About this task: With the images removed, repeat the data below exactly.

─── Data provided

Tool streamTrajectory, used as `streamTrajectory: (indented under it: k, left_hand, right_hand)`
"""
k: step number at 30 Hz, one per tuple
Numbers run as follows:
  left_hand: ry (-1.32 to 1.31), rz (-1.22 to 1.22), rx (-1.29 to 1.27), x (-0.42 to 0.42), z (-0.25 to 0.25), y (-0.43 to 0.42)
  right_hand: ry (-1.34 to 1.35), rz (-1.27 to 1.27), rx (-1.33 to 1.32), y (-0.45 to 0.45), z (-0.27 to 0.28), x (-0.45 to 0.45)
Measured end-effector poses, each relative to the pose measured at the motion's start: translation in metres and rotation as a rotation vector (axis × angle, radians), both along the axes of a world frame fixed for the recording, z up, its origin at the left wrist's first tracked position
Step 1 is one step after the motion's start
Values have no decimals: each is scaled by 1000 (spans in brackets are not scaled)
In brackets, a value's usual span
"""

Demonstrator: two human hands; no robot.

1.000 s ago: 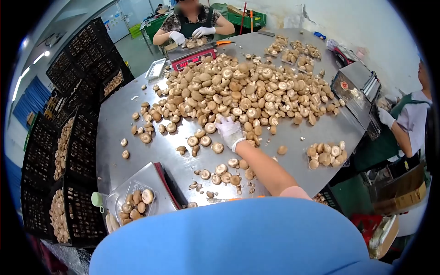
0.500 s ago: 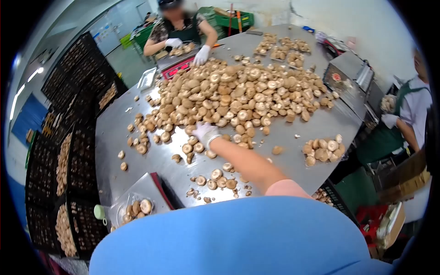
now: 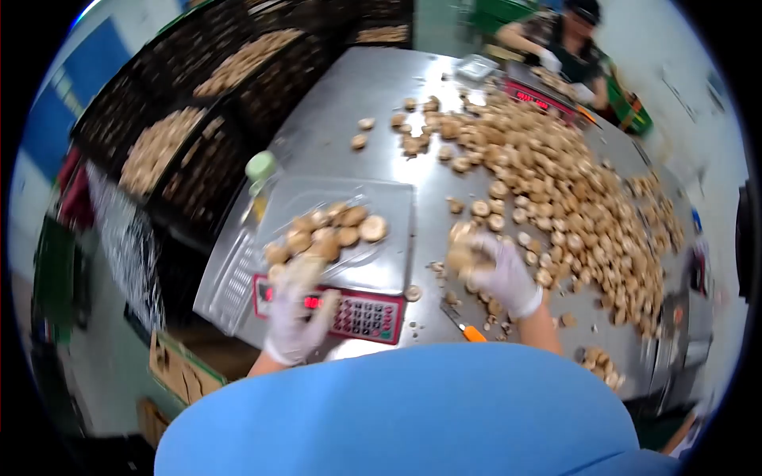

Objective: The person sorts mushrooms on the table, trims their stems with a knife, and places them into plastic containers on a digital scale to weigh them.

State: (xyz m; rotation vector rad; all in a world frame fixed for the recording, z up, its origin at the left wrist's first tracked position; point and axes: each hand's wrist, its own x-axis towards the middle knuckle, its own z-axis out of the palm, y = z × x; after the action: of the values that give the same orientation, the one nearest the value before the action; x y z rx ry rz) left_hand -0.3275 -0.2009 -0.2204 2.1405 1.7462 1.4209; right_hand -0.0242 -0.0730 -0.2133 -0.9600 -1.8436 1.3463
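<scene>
My gloved left hand [image 3: 295, 321] is over the front of a red-edged digital scale [image 3: 369, 316], its thumb apart from its blurred fingers. The fingertips reach the near side of a group of shiitake mushrooms [image 3: 324, 236] in a clear plastic tray on the weighing plate [image 3: 381, 274]. Whether they grip a mushroom I cannot tell. To the right, my gloved right hand [image 3: 508, 278] is closed round mushrooms [image 3: 464, 252] above the table, smeared by motion. A large heap of mushrooms [image 3: 548, 174] lies beyond that hand.
An orange-handled knife [image 3: 472, 333] and mushroom scraps lie near the table's front edge. Clear trays [image 3: 222, 293] and a green-capped bottle [image 3: 260, 170] stand left of the scale. Black crates of mushrooms [image 3: 163, 151] line the left side. Across the table, a gloved person works beside another scale [image 3: 540, 97].
The view has swung left to the scale. My right hand has come back from the heap with mushrooms in it. My left hand, out of view before, is now at the scale.
</scene>
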Motion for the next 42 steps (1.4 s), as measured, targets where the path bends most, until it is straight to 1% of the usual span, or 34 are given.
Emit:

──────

Solution below:
Tool streamTrajectory, used as `streamTrajectory: (indented under it: k, left_hand, right_hand)`
"""
k: step number at 30 Hz, one per tuple
Numbers run as follows:
  left_hand: ry (-1.32 to 1.31), rz (-1.22 to 1.22), rx (-1.29 to 1.27), x (-0.42 to 0.42), z (-0.25 to 0.25), y (-0.43 to 0.42)
  right_hand: ry (-1.34 to 1.35), rz (-1.27 to 1.27), rx (-1.33 to 1.32), y (-0.45 to 0.45), z (-0.27 to 0.28), x (-0.45 to 0.45)
Measured end-effector poses, each relative to the pose measured at the motion's start: translation in metres and rotation as a rotation vector (axis × angle, radians), both along the axes of a world frame fixed for the recording, z up, its origin at the left wrist's first tracked position
Step 1 is one step after the motion's start
Values have no decimals: each is scaled by 1000 (spans in brackets are not scaled)
In brackets, a value's usual span
"""

Demonstrator: two human hands; no robot.

1.000 s ago: 
0.500 s ago: 
now: 

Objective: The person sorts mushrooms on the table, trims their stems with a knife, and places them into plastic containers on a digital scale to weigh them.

State: (xyz m; rotation vector rad; all in a world frame fixed for the recording, z up, its origin at the left wrist's first tracked position; point and axes: each hand's wrist, its own x-axis towards the middle knuckle, its own z-axis out of the palm, y = z × x; after the action: of the values that give the same orientation, the one nearest the value before the action; x y z rx ry rz) left_hand -0.3275 -0.2009 -0.2204 2.1405 1.7462 1.4209; right_hand -0.0242 -0.0730 -0.2133 -0.9600 -1.8436 1.3463
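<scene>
My gloved left hand [image 3: 295, 321] is over the front of a red-edged digital scale [image 3: 369, 316], its thumb apart from its blurred fingers. The fingertips reach the near side of a group of shiitake mushrooms [image 3: 324, 236] in a clear plastic tray on the weighing plate [image 3: 381, 274]. Whether they grip a mushroom I cannot tell. To the right, my gloved right hand [image 3: 508, 278] is closed round mushrooms [image 3: 464, 252] above the table, smeared by motion. A large heap of mushrooms [image 3: 548, 174] lies beyond that hand.
An orange-handled knife [image 3: 472, 333] and mushroom scraps lie near the table's front edge. Clear trays [image 3: 222, 293] and a green-capped bottle [image 3: 260, 170] stand left of the scale. Black crates of mushrooms [image 3: 163, 151] line the left side. Across the table, a gloved person works beside another scale [image 3: 540, 97].
The view has swung left to the scale. My right hand has come back from the heap with mushrooms in it. My left hand, out of view before, is now at the scale.
</scene>
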Motion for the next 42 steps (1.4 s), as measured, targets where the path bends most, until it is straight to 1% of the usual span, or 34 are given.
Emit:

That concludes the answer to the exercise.